I know it’s wrong to think like this, maybe I will pull off a D and get the credit, but unless I can manage to get a B on the next two tests, I don’t get a C and that credit wont transfer. This means I will probably take it over again in the fall, but its probably better off that way. I can’t even manage to hang with the homework.
My second complaint is that it seems to be a crime to ride a bike, especially with gas prices where they are. When I got off work today and grabbed my bike, I find staples in the goddamn seat. WTF????
“Oh, I was just fucking with you, man” he says.
“Hey that’s not cool, it’s not even my bike” I say, “It’s my dad’s”
“It’s not a big deal” he responds
“Why don’t you tell him that” I said, and I left.
I know if I scratched his fucking car with a rock or a key it would be a throw down. And here’s a guy who was asking me to get him booze. He wanted me to walk off the job site, to go to the liquor store, while I was still ON THE CLOCK!!!!!!!
This guy has some serious issues. Fucking pretty boy fuck. I tell him don’t make a habit of asking me to make booze runs. I tell them all that and they tell me they wont but you know they will. It’s a wonder why im not a social creature.
Back to the bike issue…
People yell out car windows “nice bike” with a strong spice of sarcasm in the voice. Cars beep, people make comments. Some things will never change. Its like im 13 forever. I said it would happen and it did. Everything I said would happen or I foresaw taking place came true. Sometimes I scare myself.
On a lighter note, I figured what my zine is going to be about. I’m writing 3 “short” stories. One about a day in Philly, another is more of an essay on the cliché “music is my life” you hear so often its nauseating, and the third is TBA.
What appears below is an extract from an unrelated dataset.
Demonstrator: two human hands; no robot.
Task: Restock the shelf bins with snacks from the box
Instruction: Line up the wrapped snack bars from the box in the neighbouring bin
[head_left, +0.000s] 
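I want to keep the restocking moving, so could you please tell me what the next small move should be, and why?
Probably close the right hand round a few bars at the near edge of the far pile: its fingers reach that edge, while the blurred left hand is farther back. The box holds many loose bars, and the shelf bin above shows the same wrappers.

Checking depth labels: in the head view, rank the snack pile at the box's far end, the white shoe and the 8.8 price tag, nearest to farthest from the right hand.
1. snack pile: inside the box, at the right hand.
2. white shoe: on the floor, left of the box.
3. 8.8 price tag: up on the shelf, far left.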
Also as far as writing goes, I’ve finally begun work on my ongoing project, writing my so called memoirs.
So here’s another story.
My mom is supposed to come pick me up, right?? Remember I don’t drive a car. So yea, my mom is supposed to come pick me up to check out apartments in the Lehigh Valley with my friend Greg, who I hope doesn’t expect me to sit there all weekend with him and get fucking drunk. I’m not too much up for that.
I hope my mom doesn’t pull any of her antics either. She’s a boozehound with an uncontrollable desire to remain intoxicated for as long as she’s awake. That I am fearful of.
On an end note because I am getting sick of writing this rant, I can’t wait to begin painting class, then maybe I will have time to draw.